Exercise description: Your task is to gather the lines below that hold the string "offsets".

Top of Data records

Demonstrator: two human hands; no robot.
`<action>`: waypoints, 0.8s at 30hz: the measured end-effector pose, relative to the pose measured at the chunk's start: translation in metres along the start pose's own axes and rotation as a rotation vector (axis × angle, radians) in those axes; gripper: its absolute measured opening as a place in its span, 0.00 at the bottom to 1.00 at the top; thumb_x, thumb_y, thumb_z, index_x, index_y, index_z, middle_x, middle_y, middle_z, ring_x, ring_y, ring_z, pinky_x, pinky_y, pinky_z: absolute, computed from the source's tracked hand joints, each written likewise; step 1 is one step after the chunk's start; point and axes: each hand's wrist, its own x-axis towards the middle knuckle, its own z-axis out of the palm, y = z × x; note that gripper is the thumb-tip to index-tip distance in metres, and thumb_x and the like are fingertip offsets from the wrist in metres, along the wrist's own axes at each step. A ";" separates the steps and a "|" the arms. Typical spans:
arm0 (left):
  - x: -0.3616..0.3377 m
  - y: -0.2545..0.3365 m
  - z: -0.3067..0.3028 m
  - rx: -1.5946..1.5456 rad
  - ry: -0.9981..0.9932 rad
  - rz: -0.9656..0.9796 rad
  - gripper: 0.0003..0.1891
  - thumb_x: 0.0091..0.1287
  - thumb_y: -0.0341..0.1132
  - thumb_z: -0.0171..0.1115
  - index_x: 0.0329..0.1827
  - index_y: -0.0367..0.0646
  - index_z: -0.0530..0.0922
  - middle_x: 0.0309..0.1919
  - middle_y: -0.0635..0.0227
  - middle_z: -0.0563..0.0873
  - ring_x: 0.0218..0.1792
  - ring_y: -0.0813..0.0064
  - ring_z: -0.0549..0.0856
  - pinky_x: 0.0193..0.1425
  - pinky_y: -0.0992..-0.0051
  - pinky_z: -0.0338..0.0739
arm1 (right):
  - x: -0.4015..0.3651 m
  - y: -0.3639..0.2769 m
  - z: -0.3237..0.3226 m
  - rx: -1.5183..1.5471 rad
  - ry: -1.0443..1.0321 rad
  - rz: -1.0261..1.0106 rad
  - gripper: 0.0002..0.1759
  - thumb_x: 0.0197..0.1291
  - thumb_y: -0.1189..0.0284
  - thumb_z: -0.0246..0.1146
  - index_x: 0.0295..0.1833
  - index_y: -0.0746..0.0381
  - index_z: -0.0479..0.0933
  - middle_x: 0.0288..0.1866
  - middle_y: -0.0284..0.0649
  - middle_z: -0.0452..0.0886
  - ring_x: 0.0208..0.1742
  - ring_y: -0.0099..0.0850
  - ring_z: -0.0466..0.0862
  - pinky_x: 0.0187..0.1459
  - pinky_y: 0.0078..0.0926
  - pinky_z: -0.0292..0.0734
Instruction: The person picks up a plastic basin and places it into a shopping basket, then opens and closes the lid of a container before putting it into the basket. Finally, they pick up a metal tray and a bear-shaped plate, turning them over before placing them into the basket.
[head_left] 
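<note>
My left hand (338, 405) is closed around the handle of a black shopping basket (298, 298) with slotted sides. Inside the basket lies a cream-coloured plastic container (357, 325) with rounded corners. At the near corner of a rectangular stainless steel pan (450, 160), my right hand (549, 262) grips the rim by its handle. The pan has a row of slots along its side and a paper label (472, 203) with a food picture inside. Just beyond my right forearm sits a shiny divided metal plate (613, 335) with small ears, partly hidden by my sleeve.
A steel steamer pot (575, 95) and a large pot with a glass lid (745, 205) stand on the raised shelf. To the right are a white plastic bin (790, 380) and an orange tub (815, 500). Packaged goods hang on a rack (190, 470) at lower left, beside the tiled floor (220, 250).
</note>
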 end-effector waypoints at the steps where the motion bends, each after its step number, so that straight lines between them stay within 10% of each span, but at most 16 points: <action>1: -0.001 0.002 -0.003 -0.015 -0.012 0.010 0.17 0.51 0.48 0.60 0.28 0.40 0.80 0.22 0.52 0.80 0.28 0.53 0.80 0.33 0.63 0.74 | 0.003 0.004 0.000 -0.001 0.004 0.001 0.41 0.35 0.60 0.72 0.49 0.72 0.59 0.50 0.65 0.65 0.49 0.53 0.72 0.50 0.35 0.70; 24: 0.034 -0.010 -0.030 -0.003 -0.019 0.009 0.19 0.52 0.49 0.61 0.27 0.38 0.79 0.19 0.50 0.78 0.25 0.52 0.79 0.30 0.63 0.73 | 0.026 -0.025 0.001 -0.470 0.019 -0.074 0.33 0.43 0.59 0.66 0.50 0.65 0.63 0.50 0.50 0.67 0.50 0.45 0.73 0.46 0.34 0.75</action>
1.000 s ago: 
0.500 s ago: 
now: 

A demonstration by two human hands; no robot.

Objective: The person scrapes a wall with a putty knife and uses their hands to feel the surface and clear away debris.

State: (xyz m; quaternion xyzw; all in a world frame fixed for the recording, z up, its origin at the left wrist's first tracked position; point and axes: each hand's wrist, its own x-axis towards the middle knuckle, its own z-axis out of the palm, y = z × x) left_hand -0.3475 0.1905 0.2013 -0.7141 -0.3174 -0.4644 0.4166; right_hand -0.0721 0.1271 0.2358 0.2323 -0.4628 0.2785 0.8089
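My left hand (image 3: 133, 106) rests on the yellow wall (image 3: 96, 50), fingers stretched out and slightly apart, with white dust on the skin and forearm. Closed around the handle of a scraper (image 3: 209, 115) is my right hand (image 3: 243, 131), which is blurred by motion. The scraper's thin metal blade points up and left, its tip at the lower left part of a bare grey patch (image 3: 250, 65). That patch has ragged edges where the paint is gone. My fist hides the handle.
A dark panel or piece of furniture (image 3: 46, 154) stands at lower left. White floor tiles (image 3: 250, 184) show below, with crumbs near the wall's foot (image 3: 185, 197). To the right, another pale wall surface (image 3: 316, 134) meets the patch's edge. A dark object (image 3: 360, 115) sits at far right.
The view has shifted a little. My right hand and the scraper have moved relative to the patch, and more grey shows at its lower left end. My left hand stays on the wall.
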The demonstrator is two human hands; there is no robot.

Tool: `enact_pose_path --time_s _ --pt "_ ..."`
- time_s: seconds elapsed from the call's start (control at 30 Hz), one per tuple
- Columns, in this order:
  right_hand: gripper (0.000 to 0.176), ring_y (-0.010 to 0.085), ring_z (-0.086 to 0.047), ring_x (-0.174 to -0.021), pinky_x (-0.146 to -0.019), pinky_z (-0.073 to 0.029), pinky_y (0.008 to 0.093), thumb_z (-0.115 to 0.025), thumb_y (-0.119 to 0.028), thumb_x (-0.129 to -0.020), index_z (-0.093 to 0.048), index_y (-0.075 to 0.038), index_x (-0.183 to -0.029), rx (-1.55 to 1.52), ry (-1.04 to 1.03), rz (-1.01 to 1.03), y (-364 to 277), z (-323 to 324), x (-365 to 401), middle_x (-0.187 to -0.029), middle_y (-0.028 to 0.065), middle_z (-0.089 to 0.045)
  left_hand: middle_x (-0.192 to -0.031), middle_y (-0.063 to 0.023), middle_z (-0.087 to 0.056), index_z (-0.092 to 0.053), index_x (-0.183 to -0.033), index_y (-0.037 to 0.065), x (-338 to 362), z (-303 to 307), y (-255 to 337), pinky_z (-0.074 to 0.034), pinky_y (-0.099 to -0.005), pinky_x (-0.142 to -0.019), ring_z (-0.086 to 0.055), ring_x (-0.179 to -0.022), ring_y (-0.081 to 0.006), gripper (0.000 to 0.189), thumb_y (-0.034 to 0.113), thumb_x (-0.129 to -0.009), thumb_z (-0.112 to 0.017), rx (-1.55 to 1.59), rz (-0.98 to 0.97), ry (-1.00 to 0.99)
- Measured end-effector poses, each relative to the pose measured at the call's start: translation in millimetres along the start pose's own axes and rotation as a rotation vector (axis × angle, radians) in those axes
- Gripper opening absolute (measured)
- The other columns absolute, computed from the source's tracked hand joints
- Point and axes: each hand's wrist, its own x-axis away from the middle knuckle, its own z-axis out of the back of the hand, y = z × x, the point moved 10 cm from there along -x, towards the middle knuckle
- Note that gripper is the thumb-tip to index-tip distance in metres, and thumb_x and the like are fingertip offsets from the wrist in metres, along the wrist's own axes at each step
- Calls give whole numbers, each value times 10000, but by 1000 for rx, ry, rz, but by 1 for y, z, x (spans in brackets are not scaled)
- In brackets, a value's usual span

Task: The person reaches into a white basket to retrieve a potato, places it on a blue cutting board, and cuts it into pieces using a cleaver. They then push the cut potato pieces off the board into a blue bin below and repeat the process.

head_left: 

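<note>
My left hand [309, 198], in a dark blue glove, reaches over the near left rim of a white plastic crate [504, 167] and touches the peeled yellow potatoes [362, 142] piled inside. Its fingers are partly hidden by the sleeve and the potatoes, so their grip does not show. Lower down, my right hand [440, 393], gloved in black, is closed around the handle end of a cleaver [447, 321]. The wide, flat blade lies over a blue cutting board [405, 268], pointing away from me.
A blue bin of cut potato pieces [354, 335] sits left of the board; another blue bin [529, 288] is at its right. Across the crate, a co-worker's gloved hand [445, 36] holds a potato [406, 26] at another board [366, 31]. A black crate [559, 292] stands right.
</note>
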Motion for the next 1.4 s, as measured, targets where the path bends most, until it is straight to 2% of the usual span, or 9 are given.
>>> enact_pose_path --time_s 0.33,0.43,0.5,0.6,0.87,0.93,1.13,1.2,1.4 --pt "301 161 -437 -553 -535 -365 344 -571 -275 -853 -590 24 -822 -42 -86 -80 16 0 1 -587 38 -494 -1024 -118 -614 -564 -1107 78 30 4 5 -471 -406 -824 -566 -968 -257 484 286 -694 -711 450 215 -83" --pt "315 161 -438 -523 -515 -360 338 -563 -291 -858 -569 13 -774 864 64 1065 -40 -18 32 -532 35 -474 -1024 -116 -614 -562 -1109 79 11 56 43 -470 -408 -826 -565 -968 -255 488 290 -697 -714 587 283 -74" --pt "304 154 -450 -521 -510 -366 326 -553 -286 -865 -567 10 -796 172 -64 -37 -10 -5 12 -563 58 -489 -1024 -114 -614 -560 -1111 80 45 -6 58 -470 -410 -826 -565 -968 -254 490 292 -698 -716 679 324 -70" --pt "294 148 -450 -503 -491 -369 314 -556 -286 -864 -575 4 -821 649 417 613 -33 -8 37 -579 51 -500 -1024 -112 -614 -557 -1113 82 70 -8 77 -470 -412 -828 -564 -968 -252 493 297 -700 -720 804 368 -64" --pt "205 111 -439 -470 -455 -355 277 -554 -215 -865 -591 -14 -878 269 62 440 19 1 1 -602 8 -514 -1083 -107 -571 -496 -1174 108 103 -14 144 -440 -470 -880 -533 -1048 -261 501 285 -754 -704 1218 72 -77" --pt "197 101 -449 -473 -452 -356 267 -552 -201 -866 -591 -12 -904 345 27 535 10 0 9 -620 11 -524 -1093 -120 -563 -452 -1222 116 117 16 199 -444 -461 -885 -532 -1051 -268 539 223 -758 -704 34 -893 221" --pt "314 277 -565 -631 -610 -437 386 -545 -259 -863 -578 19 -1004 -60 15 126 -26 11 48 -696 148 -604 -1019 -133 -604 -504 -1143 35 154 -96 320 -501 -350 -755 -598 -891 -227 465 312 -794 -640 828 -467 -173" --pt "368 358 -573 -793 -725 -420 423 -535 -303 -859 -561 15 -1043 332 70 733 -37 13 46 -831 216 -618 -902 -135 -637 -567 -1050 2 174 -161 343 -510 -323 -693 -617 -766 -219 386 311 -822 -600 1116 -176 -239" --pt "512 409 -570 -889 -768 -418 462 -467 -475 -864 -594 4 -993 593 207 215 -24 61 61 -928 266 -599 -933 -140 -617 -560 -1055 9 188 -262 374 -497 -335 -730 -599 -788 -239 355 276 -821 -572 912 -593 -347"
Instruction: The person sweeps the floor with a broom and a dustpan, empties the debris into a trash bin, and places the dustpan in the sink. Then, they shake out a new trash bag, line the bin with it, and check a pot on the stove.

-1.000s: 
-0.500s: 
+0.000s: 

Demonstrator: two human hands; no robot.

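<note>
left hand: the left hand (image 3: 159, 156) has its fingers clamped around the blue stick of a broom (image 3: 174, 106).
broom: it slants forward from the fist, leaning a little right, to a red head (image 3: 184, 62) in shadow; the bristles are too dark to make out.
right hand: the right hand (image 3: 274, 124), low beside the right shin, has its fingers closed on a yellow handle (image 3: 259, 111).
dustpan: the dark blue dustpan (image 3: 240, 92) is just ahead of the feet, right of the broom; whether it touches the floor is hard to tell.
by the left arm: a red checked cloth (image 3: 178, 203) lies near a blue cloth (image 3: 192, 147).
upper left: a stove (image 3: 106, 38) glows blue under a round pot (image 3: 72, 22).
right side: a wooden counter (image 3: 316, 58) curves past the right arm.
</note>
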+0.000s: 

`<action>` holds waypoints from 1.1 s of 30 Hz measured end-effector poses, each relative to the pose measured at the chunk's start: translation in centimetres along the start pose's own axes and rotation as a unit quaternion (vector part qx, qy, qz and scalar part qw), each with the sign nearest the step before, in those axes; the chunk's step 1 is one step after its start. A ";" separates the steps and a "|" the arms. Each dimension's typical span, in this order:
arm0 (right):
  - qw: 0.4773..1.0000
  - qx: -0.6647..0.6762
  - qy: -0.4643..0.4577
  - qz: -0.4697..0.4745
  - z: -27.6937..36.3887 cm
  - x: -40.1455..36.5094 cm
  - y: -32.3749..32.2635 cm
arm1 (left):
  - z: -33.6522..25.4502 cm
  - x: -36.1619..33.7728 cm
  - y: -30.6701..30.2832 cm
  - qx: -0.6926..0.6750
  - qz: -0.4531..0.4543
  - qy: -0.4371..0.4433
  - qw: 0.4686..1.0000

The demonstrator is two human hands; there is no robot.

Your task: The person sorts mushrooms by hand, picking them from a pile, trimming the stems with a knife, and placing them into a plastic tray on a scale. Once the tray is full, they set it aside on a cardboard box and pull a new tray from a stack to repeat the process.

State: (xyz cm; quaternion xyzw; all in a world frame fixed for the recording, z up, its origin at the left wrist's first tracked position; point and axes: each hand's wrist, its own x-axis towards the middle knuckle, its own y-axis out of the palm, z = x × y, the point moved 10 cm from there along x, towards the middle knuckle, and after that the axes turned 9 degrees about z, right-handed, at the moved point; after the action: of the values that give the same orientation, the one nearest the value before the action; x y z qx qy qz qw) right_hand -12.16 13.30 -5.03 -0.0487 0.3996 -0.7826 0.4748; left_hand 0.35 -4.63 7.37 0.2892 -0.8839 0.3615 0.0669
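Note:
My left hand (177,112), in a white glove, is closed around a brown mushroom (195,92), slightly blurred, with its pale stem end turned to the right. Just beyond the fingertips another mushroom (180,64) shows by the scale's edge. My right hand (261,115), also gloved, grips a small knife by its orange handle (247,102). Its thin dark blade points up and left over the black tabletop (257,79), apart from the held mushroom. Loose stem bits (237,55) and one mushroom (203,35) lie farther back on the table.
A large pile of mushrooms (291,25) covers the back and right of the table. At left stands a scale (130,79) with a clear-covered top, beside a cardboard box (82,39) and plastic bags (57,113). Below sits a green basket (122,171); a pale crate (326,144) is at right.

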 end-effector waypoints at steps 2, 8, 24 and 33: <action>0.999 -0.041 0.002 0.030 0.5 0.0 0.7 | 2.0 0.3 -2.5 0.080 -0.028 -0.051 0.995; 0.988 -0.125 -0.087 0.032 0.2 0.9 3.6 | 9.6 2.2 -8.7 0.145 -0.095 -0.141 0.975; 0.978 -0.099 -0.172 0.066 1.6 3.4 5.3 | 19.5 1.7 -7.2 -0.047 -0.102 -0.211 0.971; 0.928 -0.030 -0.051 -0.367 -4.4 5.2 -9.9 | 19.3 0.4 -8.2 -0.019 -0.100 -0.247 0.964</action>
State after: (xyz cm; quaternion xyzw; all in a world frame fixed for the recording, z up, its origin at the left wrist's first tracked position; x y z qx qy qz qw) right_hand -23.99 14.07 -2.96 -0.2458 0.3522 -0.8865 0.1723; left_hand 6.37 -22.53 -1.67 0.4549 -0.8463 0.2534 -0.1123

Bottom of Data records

Answer box:
`<action>`: waypoints, 0.8s at 30hz: the measured end-effector pose, relative to the pose measured at the chunk's start: translation in metres along the start pose's own axes and rotation as a rotation vector (axis × angle, radians) in those axes; gripper: its absolute measured opening as a place in its span, 0.00 at the bottom to 1.00 at the top; thumb_x, thumb_y, thumb_z, index_x, index_y, index_z, middle_x, middle_y, middle_z, ring_x, ring_y, ring_z, pinky_x, pinky_y, pinky_z: absolute, computed from the source's tracked hand joints, each written likewise; step 1 is one step after the chunk's start; point and axes: each hand's wrist, its own x-axis towards the middle knuckle, its own z-axis out of the palm, y = z × x; note that gripper is the thumb-tip to index-tip distance in metres, and thumb_x and the like are fingertip offsets from the wrist in metres, along the wrist's own axes at each step. A ";" separates the steps and a "|" the arms. Typical spans:
- Note that gripper is the thumb-tip to index-tip distance in metres, and thumb_x and the like are fingertip offsets from the wrist in metres, along the wrist's own axes at each step

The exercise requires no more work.